Friday, August 17, 2012

Smart Phone Owners Spend $38 Billion a year on International Calls?

Extraplating from the results of a survey conducted by Harris Interactive on its behalf, Rebtel estimates that U.S. mobile users could be spending $38 billion a year on international calls on their smart phones, annually.

Rebtel estimates that 21 percent of U.S. adult smart phone owners make international calls and spend an average of $156 every month doing so, Rebtel says.

If, according to the 2010 U.S. Census, there are 234.6 million adults age 18 or older in the United States, with 41 percent of the population owning a smart phone, and 21 percent of these people making international calls on their smartphones, then roughly 20 million Americans are spending nearly $38 billion a year on international calls on their smart phones annually.

Some might find that estimate fanciful. Visiongain calculates that in 2012 the global mobile VoIP market will see revenues of $2.5 billion.

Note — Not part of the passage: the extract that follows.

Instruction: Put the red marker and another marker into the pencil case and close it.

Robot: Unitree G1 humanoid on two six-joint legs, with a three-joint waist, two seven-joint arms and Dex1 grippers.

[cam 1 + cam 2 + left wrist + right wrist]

Also, if U.S. mobile voice overall is about $120 billion, the Rebtel estimate would have international long distance comprising about 32 percent of all U.S. mobile voice revenues overall, a figure that seems unlikely.

According to the Federal Communications Commission, retained international revenues, revenues billed by U.S. carriers, less settlement amounts owed to foreign carriers for U.S.-billed traffic, plus settlement amounts due to U.S. carriers for foreign-billed traffic, amounted to $4 billion in 2009.

It is hard to reconcile total retained international calling revenues, on all networks, of $4 billiion, as reported by the FCC in 2011, with an estimate of U.S. smart phone calling of $38 billion.

Granted, it is harder these days to tally actual revenue, as more activity shifts to over the top IP mechanisms.

At some point, the estimates might be even harder to make, as mobile service providers switch from 3G networks for voice services, over to voice over LTE (voLTE), which will operate fundamentally in the same way as over the top mobile voice, the difference being the ownership of the services.

Still, the Rebtel estimate seems inflated. One has to assume that the sample was not representative of the typical base of smart phone users, or that respondents somehow misunderstood or inaccurately recalled their international long distance spending. 


Maybe I am misreading the FCC data. Or perhaps the FCC data isn't capturing mobile calling data. But the numbers do not add up.